Halima : Je suis d'accord : on vit dans une société d'hommes, alors ça ne veut rien dire d'agir sans eux ! Par ailleurs, je ne crois pas qu'on puisse parler de «problème spécifique» des jeunes filles maghrébines : il y a un problème spécifique des jeunes issus de l'immigration, oui - mais en tant que femme, on n'a pas forcément plus de problèmes que les Françaises.

Rachida : C'est vrai, chez moi, je n'ai jamais eu de trop gros problèmes, pourtant autour de moi, les gens disaient toujours : «C'est vrai que chez vous, les Arabes, on n'a pas le droit de choisir son mari?»

Ouria : La société occidentale nous considère comme primitifs, n'appartenant pas à la civilisation : ça, je veux le casser ! J'ai plus de libertés que certaines copines françaises.

Halima : Oui, le problème hommes-femmes est général, il existe aussi dans la société judéo-chrétienne. De plus, le sexisme est un racisme, donc quand on se bat contre le racisme, on se bat aussi contre le sexisme. Pourquoi le dissocier ?
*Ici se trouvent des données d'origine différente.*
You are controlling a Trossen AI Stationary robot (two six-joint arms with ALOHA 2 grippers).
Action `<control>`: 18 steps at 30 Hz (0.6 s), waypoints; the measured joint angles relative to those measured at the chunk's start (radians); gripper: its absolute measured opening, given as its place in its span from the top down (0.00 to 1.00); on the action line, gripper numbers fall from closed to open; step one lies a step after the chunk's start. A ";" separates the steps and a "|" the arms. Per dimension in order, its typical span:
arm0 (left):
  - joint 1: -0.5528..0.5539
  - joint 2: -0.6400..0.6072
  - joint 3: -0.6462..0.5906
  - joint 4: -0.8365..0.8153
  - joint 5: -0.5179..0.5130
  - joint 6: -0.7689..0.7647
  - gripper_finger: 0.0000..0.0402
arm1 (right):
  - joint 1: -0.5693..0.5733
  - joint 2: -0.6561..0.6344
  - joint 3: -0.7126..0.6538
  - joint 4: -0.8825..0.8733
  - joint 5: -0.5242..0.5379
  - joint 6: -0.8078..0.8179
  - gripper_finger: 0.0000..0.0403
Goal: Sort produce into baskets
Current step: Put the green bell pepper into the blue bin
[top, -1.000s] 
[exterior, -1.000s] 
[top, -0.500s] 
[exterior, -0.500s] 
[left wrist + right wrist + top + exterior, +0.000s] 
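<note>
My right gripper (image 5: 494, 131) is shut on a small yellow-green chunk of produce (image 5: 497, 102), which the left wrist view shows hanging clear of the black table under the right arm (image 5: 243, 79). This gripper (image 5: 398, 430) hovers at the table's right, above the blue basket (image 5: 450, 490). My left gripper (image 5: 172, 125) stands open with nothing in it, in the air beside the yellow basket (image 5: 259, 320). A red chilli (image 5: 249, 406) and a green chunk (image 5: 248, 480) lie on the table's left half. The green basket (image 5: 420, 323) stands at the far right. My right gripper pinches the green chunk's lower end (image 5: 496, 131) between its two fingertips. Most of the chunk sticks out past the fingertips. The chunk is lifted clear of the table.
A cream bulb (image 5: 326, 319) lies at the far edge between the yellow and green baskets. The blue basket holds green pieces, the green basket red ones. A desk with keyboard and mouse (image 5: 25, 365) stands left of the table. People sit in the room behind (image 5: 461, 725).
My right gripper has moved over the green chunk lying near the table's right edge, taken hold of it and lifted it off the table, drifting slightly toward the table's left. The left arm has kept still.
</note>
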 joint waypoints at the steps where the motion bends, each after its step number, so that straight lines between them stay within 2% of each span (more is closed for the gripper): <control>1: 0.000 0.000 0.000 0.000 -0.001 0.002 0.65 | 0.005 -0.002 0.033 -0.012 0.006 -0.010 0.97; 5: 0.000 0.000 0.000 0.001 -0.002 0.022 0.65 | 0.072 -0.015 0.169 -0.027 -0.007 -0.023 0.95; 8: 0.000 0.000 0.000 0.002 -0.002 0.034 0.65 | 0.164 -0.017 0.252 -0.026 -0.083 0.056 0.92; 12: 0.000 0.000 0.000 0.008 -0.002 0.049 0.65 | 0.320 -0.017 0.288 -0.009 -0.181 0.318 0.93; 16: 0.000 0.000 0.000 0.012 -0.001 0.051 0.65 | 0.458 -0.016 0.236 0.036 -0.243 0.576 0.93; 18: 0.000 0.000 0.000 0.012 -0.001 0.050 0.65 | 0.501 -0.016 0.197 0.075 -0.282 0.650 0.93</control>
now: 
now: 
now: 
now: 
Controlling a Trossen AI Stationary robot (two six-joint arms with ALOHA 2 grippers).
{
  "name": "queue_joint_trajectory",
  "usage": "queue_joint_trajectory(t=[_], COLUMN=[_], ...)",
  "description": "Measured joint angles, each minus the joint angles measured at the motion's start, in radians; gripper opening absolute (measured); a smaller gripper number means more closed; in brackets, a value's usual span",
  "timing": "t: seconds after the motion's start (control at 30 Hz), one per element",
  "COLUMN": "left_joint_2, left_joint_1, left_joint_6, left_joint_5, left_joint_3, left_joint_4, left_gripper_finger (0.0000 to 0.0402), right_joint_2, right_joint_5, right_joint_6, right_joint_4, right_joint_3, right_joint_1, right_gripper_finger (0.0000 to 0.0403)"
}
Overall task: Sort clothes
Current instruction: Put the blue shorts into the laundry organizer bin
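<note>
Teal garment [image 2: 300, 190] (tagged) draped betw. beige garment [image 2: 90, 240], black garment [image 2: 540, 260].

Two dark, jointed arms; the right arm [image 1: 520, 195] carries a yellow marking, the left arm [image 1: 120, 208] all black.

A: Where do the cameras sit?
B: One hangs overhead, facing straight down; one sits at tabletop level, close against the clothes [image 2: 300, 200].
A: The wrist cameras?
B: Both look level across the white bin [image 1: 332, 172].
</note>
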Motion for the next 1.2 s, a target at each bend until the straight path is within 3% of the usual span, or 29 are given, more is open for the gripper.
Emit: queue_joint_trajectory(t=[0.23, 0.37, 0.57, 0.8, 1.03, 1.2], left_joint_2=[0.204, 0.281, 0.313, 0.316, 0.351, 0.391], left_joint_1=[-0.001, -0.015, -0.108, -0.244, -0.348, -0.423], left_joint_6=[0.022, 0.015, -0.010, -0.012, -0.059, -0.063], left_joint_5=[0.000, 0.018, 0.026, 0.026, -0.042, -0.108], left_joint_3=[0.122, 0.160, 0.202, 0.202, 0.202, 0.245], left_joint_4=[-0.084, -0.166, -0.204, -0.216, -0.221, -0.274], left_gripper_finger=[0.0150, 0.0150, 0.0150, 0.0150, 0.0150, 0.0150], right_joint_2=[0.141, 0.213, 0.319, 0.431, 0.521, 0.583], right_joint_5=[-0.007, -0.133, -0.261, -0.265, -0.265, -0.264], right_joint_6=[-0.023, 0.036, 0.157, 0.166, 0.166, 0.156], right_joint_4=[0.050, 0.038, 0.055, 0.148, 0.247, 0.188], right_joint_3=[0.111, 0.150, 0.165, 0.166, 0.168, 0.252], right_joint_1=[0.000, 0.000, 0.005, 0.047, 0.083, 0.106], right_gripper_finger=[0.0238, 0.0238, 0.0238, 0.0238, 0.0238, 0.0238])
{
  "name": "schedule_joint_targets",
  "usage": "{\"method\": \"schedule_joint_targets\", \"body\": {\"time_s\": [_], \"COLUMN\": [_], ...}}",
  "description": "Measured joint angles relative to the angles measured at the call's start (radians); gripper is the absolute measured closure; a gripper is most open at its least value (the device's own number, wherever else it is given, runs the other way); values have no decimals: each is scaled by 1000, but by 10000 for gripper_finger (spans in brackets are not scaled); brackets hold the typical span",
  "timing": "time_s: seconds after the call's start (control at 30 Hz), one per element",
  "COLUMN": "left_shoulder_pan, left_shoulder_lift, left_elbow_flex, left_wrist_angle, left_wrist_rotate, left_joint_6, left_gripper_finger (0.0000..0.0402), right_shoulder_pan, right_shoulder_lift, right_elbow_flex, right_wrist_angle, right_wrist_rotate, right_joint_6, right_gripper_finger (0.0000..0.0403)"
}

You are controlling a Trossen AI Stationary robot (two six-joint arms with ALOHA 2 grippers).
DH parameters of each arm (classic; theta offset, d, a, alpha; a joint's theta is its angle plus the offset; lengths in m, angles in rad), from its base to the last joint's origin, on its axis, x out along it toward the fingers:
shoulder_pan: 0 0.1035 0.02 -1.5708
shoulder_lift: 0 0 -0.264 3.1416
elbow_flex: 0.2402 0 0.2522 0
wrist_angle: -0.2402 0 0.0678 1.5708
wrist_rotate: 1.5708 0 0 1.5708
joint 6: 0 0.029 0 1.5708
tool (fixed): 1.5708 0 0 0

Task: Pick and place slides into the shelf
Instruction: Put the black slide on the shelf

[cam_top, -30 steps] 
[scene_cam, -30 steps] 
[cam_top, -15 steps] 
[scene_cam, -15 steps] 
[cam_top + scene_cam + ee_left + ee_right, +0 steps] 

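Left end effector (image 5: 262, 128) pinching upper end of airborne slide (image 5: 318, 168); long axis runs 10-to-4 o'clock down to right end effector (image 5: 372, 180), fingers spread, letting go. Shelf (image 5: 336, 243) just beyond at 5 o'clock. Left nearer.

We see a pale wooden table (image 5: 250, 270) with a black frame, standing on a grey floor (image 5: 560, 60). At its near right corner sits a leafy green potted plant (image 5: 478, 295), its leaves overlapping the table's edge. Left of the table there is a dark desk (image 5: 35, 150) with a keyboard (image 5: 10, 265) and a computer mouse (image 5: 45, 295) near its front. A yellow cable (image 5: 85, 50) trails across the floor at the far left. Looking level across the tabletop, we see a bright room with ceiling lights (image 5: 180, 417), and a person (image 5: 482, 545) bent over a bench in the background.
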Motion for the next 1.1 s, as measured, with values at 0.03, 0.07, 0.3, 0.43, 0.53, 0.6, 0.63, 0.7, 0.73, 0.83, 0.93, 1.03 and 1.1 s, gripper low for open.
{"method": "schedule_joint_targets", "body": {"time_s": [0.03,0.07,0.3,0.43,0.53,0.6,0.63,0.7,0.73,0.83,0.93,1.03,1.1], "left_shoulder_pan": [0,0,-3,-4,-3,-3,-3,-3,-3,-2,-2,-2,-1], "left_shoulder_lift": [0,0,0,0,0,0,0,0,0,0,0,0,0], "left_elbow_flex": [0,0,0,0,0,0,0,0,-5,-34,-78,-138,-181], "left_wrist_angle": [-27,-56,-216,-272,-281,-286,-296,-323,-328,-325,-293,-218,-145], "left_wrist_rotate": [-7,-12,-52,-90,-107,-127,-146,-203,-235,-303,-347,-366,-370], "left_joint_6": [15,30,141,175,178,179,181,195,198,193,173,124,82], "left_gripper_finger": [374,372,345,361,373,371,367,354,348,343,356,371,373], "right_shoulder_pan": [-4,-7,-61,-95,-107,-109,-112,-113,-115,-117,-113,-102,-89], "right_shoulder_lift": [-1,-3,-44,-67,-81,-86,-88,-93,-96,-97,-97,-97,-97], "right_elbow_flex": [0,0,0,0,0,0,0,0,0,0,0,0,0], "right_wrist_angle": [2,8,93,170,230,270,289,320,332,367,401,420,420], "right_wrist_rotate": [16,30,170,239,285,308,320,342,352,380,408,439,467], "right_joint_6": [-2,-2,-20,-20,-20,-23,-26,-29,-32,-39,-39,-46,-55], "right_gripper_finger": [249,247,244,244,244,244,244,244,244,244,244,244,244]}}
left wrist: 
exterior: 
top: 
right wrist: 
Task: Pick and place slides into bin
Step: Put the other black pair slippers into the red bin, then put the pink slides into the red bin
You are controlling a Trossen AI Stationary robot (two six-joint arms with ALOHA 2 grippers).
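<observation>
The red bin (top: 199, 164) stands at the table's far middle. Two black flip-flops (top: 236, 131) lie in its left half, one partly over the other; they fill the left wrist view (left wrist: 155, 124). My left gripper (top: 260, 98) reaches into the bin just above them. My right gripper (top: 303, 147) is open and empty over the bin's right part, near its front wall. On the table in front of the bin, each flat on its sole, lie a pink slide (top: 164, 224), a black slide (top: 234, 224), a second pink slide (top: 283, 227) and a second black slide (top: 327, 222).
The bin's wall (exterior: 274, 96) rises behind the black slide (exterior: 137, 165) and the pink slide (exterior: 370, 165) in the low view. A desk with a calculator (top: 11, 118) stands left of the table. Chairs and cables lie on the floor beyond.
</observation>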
• L'un ne se réduit pas à l'autre. Les femme issues de l'immigration vivent le sexisme et le racisme, ou plus exactement une combinaison des deux. Est-ce que vous ne minimisez pas la dimension femme au profit de la dimension maghrébine ?

Ouria : Moi, je crois qu'à travers ma lutte, je me suis affirmée en tant que nana, mais quand on arrive à des réunions en face de mecs qui pensent «les nanas c'est des idiotes tout juste bonnes à pouponner» et que nous, on arrive le poing sur la table avec nos tripes, alors on n'est plus des nanas, on est des gens. De toute façon, une réunion où il n'y aurait que des nanas, ça m'angoisserait !

Rachida : Le féminisme, n'est-ce pas une division de plus ?

• Pour moi, c'est l'oppression qui divise, pas la lutte contre l'oppression. Il n'y aurait pas de mouvement féministe si ces oppressions n'existaient pas.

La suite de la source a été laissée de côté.